▶ [PROBLEM TO WORK ON] Copy out the whole listing exactly as given. Skip the pictures.

▶ [RECORDED DATA]

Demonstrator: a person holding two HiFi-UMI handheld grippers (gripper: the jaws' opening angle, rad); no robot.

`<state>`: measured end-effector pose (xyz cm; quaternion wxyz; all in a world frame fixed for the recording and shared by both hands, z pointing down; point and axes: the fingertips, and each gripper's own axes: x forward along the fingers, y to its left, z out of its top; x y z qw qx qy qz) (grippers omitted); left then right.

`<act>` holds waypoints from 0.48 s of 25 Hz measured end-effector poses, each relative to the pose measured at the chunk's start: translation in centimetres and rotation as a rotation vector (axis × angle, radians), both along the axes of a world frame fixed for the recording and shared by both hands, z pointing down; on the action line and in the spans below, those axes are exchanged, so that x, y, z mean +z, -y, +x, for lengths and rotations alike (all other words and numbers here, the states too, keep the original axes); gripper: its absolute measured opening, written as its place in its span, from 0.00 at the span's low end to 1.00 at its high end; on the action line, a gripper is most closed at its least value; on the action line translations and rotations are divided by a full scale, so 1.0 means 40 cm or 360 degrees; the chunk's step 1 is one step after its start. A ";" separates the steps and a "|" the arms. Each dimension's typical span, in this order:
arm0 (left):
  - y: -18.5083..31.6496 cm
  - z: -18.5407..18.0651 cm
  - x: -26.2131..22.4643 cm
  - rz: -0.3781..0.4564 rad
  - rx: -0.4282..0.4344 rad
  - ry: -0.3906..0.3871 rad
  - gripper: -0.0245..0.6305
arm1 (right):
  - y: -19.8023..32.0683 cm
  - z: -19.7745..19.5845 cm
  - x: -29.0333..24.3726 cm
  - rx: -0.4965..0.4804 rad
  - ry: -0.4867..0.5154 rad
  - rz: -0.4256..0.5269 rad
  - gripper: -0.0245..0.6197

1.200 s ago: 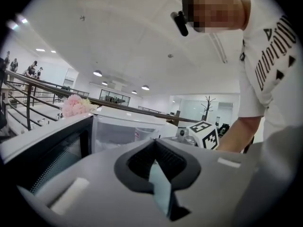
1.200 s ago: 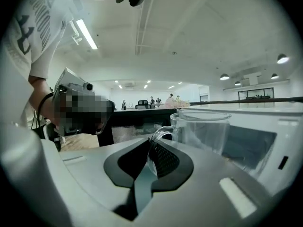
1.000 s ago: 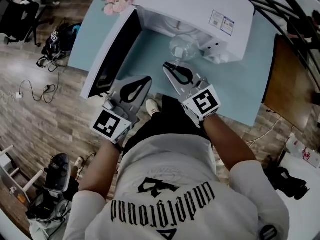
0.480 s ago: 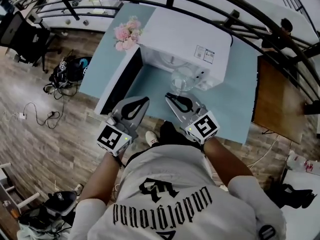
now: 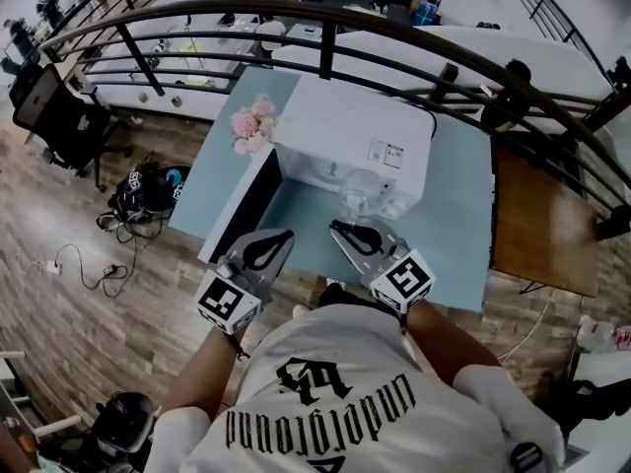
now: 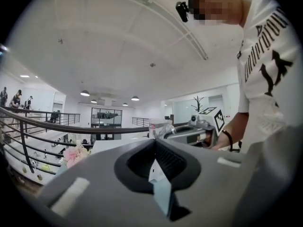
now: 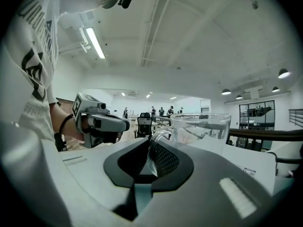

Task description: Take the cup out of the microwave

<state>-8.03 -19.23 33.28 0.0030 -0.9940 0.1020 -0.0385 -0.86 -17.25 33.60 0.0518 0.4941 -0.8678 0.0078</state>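
Note:
The clear glass cup (image 5: 360,191) (image 7: 201,126) hangs in the air before the white microwave (image 5: 345,131), whose dark door (image 5: 242,210) stands open to the left. My right gripper (image 5: 341,227) (image 7: 150,144) is shut on the cup's handle, which shows between its jaws in the right gripper view. My left gripper (image 5: 285,235) (image 6: 154,141) is held beside it to the left, its jaws meeting at the tips with nothing between them. In the left gripper view the cup (image 6: 160,126) and the right gripper (image 6: 189,134) show at the right.
The microwave stands on a pale blue table (image 5: 458,225) with pink flowers (image 5: 253,126) at its left. A dark railing (image 5: 325,23) runs behind the table. A wooden table (image 5: 542,225) lies to the right. Bags and cables (image 5: 143,193) lie on the floor at the left.
Both grippers have risen, and the cup has gone up with the right one. The head view has drawn back, so the microwave and table look smaller.

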 end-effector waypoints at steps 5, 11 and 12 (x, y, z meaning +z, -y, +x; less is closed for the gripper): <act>-0.006 -0.001 -0.059 0.0059 0.0011 -0.0053 0.11 | -0.020 0.018 -0.050 0.0054 -0.0010 0.0037 0.07; -0.033 0.002 -0.075 0.0046 0.0021 -0.0051 0.11 | -0.083 0.044 -0.080 0.0106 -0.0002 0.0054 0.07; -0.040 0.003 -0.074 0.0032 0.0016 -0.0056 0.11 | -0.096 0.051 -0.080 0.0107 0.0001 0.0056 0.07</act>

▶ [WRITTEN ANSWER]
Demonstrator: a person holding two HiFi-UMI handheld grippers (gripper: the jaws' opening angle, rad); no robot.

`<state>`: measured end-effector pose (xyz cm; quaternion wxyz; all in a world frame fixed for the recording and shared by both hands, z pointing down; point and axes: the fingertips, and each gripper's own axes: x forward along the fingers, y to its left, z out of its top; x y z qw qx qy qz) (grippers omitted); left then right.

`<act>` holds waypoints from 0.48 s of 25 Hz measured end-effector poses, each relative to the pose measured at the chunk's start: translation in centimetres and rotation as a rotation vector (axis × angle, radians), both along the axes of a world frame fixed for the recording and shared by both hands, z pointing down; on the action line and in the spans below, those axes are exchanged, so that x, y, z mean +z, -y, +x, for lengths and rotations alike (all other words and numbers here, the states too, keep the original axes); gripper: its absolute measured opening, written as its place in its span, from 0.00 at the span's low end to 1.00 at its high end; on the action line, a gripper is most closed at its least value; on the action line translations and rotations are divided by a full scale, so 1.0 means 40 cm or 360 degrees; the chunk's step 1 is one step after its start. A ";" separates the steps and a "|" the arms. Each dimension's typical span, in this order:
arm0 (left):
  - y: -18.5083..31.6496 cm
  - z: -18.5407..18.0651 cm
  - x: -26.2131..22.4643 cm
  - rz: -0.3781..0.4564 rad
  - rx: -0.4282..0.4344 rad
  - ry: -0.3906..0.3871 rad
  - gripper: -0.0245..0.6305
arm1 (right):
  - y: -19.8023..32.0683 cm
  - z: -19.7745..19.5845 cm
  - x: -29.0333..24.3726 cm
  - rx: -0.4965..0.4804 rad
  - ry: -0.4867..0.5154 rad
  - rz: -0.4256..0.5269 rad
  - gripper: -0.0245..0.6197

1.200 s ago: 
1.200 s ago: 
1.000 s ago: 
0.480 s ago: 
now: 
now: 
now: 

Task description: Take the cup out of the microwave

<state>-8.03 -19.23 33.28 0.0030 -0.9940 0.1020 -0.0385 -0.86 -17.25 33.60 0.0518 0.4941 -0.8678 0.0078</state>
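Note:
The clear glass cup (image 5: 360,191) (image 7: 201,126) hangs in the air before the white microwave (image 5: 345,131), whose dark door (image 5: 242,210) stands open to the left. My right gripper (image 5: 341,227) (image 7: 150,144) is shut on the cup's handle, which shows between its jaws in the right gripper view. My left gripper (image 5: 285,235) (image 6: 154,141) is held beside it to the left, its jaws meeting at the tips with nothing between them. In the left gripper view the cup (image 6: 160,126) and the right gripper (image 6: 189,134) show at the right.
The microwave stands on a pale blue table (image 5: 458,225) with pink flowers (image 5: 253,126) at its left. A dark railing (image 5: 325,23) runs behind the table. A wooden table (image 5: 542,225) lies to the right. Bags and cables (image 5: 143,193) lie on the floor at the left.
Both grippers have risen, and the cup has gone up with the right one. The head view has drawn back, so the microwave and table look smaller.
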
 end-effector waypoints at steps 5, 11 and 12 (x, y, z meaning +z, -y, +x; less is closed for the gripper): <act>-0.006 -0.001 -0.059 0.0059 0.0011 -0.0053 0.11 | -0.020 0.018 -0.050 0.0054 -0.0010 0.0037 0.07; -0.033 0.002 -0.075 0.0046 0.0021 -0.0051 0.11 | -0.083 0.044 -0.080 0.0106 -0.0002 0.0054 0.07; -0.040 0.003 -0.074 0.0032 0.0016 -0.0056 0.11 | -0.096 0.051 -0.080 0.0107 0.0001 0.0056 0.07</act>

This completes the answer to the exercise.